▶ _WHAT TO DO_:
Once the pictures are set aside, transcribe each line of the listing exactly.
Top of SUPPLIED DATA
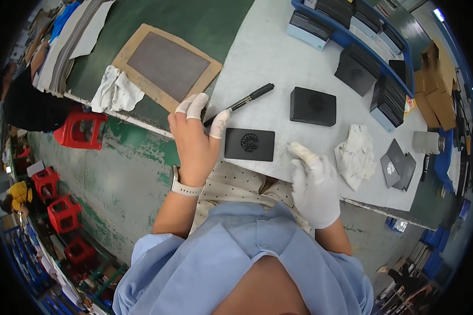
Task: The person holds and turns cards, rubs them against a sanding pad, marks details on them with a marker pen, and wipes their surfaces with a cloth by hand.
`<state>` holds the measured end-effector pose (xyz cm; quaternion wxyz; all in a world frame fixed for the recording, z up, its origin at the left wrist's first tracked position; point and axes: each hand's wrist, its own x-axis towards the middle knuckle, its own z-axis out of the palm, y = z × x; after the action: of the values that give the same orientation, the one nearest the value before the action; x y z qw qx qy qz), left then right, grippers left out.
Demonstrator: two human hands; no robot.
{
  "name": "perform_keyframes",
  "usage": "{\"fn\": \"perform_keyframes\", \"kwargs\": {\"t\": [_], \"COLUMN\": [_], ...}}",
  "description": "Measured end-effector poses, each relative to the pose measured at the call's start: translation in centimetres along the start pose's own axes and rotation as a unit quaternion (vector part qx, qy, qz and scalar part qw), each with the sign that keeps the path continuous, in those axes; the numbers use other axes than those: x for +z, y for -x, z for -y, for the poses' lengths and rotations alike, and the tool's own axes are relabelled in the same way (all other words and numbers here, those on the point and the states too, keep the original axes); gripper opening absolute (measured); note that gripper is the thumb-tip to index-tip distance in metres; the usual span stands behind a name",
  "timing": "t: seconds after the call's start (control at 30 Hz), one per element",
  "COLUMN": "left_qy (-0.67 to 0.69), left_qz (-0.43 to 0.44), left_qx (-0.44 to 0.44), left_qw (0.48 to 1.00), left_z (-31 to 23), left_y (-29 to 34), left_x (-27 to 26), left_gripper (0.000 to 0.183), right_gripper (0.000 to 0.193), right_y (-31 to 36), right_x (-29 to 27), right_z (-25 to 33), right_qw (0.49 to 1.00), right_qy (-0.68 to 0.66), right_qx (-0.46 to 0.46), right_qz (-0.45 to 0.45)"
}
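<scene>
A flat black card (250,145) with a round tree-like emblem lies on the white-covered table between my hands. My left hand (195,139), with white finger covers on thumb and fingertips and a watch at the wrist, hovers at the card's left, thumb and fingers apart. Behind its thumb lies a black marker pen (244,102); whether the thumb touches it I cannot tell. My right hand (316,189), in a white glove with a yellowish fingertip cover, is just right of the card. Its fingers are stretched out, holding nothing visible. Beyond the card sits a stack of black cards (313,106).
A crumpled white cloth (355,156) and dark grey cards (398,165) lie at the right. More black stacks (356,70) stand near a blue tray (352,32). A brown board with a grey panel (168,64) and another cloth (116,90) lie left. Red stools (81,128) stand beyond.
</scene>
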<state>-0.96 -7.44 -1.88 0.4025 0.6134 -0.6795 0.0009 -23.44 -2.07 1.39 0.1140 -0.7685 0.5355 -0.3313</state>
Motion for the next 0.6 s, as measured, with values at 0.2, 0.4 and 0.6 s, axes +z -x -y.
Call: {"fn": "perform_keyframes", "kwargs": {"t": [0.2,0.4,0.6], "left_qy": [0.103,0.070,0.093], "left_qz": [0.148,0.196,0.221], "left_qx": [0.064,0.065,0.078], "left_qw": [0.982,0.976,0.968], "left_z": [0.4,1.6,2.2], "left_y": [2.7,2.9,2.1], "left_x": [-2.9,-3.2,-3.4], "left_gripper": [0.089,0.110,0.108], "right_gripper": [0.035,0.034,0.034], "right_y": [-1.0,-1.3,-1.5], "right_x": [1.7,2.7,2.4], "right_z": [1.0,0.2,0.8], "right_qw": [0.999,0.995,0.990], "right_qy": [0.013,0.080,0.130], "right_qx": [-0.006,0.014,0.039], "right_qz": [0.049,0.062,0.031]}}
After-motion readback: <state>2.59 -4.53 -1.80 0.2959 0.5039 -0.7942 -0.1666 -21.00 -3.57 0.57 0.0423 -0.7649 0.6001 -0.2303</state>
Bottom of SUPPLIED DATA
▶ _RESULT_:
Task: The person holds and turns cards, rubs them against a sanding pad, marks details on them with a marker pen, and wipes their surfaces with a cloth by hand.
`<state>` holds the measured end-effector pose (xyz cm; quaternion wxyz; all in a world frame fixed for the recording, z up, its origin at the left wrist's first tracked position; point and axes: each hand's wrist, its own x-axis towards the middle knuckle, its own z-axis out of the palm, y = z × x; after the action: of the values that give the same orientation, the one nearest the value before the action; x y z qw qx qy qz), left then right, grippers left out.
Demonstrator: two human hands; no robot.
{
  "name": "perform_keyframes",
  "usage": "{\"fn\": \"perform_keyframes\", \"kwargs\": {\"t\": [_], \"COLUMN\": [_], ...}}",
  "description": "Measured end-effector poses, each relative to the pose measured at the call's start: translation in centimetres along the start pose's own axes and rotation as a unit quaternion (vector part qx, qy, qz and scalar part qw), each with the sign that keeps the path continuous, in those axes; the numbers use other axes than those: x for +z, y for -x, z for -y, for the poses' lengths and rotations alike, and the tool's own axes are relabelled in the same way (all other words and numbers here, those on the point and the states too, keep the original axes); gripper opening absolute (measured); note that gripper is the thumb-tip to index-tip distance in metres; the usual span stands behind a name",
  "timing": "t: seconds after the call's start (control at 30 Hz), one per element",
  "COLUMN": "left_qy (-0.67 to 0.69), left_qz (-0.43 to 0.44), left_qx (-0.44 to 0.44), left_qw (0.48 to 1.00), left_z (-31 to 23), left_y (-29 to 34), left_x (-27 to 26), left_gripper (0.000 to 0.183), right_gripper (0.000 to 0.193), right_y (-31 to 36), right_x (-29 to 27), right_z (-25 to 33), right_qw (0.49 to 1.00), right_qy (-0.68 to 0.66), right_qx (-0.46 to 0.46), right_qz (-0.45 to 0.45)"
}
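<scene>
A flat black card (250,145) with a round tree-like emblem lies on the white-covered table between my hands. My left hand (195,139), with white finger covers on thumb and fingertips and a watch at the wrist, hovers at the card's left, thumb and fingers apart. Behind its thumb lies a black marker pen (244,102); whether the thumb touches it I cannot tell. My right hand (316,189), in a white glove with a yellowish fingertip cover, is just right of the card. Its fingers are stretched out, holding nothing visible. Beyond the card sits a stack of black cards (313,106).
A crumpled white cloth (355,156) and dark grey cards (398,165) lie at the right. More black stacks (356,70) stand near a blue tray (352,32). A brown board with a grey panel (168,64) and another cloth (116,90) lie left. Red stools (81,128) stand beyond.
</scene>
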<state>-0.96 -7.44 -1.88 0.4025 0.6134 -0.6795 0.0009 -23.44 -2.07 1.39 0.1140 -0.7685 0.5355 -0.3313</state>
Motion for the next 0.6 s, as measured, with values at 0.2, 0.4 and 0.6 s, axes +z -x -y.
Call: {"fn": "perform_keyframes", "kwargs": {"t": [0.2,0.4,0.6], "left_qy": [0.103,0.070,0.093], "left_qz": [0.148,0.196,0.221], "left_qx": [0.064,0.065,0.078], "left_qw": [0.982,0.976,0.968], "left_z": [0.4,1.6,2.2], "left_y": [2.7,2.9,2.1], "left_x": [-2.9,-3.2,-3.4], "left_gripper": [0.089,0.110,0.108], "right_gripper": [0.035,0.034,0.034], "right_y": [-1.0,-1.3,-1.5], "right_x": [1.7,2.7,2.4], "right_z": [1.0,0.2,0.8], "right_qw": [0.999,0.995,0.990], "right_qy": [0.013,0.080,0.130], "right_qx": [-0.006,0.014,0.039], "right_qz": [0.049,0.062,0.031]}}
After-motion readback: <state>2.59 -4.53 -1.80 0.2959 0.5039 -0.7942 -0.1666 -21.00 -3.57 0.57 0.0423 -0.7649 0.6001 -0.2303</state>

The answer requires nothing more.